От кинотеатра, не заходя в общежитие, пошел к казарме. Одна из трех старушек сидела на лавке. «Не упомню в какой Люся живет. Спроси – скажут». Знакомый Сергунька разъезжал по коридору на велосипеде.
– А что ты несешь? – спросил он.
– Грибы.
– А зачем?
– Это, брат, сложный вопрос, в двух словах не объяснишь.
– А к кому ты идешь?
– К тете Люсе. Знаешь, где она живет? Поезжай, позови ее.

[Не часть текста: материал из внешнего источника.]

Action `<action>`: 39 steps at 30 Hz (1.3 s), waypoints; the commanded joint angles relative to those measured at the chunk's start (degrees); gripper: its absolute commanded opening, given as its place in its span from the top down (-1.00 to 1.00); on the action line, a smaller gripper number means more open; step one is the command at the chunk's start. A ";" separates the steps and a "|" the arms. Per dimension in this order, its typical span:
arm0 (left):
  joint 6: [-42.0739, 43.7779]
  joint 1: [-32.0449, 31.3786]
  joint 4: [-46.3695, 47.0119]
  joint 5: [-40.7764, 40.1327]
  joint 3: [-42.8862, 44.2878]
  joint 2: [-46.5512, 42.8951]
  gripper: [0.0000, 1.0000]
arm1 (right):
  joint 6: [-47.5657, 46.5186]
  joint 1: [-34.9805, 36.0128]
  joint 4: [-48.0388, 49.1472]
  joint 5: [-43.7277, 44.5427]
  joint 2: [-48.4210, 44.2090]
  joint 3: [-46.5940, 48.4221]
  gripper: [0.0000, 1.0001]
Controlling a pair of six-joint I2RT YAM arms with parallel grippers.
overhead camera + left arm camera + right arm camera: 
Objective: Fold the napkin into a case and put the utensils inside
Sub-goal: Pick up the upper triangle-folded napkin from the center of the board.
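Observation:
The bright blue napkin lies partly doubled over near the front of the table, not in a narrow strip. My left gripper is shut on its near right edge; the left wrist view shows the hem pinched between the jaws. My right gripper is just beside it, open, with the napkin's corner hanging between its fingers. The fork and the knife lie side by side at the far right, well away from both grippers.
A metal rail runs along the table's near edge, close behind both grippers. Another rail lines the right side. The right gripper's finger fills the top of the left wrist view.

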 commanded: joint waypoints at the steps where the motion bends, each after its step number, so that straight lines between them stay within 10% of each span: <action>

Сергунька нажал на педали. Знакомый котенок погнался за ним. Из ближайшей комнаты вышел мужик в сапогах, может быть, тот, который когда-то говорил про старуху, что она не простудится. Посмотрел на грибы, спросил, где собирал, не поверил, даже взял в руки корзину. Пока он рассматривал, вышла Люся.
– Я там был с утра – ничего не взял, – недоверчиво глядя, сказал мужик.
– Ходил по опушкам и поверху? А я к оврагу спустился.
– Там трава во, – он, не стесняясь Люси, показал по какое место. – Хитер! Мастер! – одобрил мужик. – А я сунулся и ушел. На чекушку не собрал, а хотел.

– Возьми, Люся, это тебе. Мечтал принести боровиков и подосиновиков, но... чем богат. Вечером приду. Я теперь знаю дорогу, Сергунька показал. Не забудь угостить его грибами. Он их заслужил. Сложные вопросы мне задавал.
Вот и все. Эпизод, которого могло не быть. Щедро взял в долг, а расплатиться нечем.

Через месяц от тети пришло письмо.
«Скоро наступит осень, что нас, северян, не очень радует. Мне предстоит привести окно в христианский вид и подготовить его к зиме. Вспомнились мне лучшие времена, когда любимый племянник великолепно справлялся с этим делом. Улетел мой помощник, придется отдуваться самой. Перебирайся-ка ты в Ленинград. Хватит, вкусил самостоятельной жизни. Никто на твою свободу не посягнет, а мне было бы легче, если бы ты был рядом. Буду ждать от тебя писем и надеяться, что ты послушаешься разумного совета».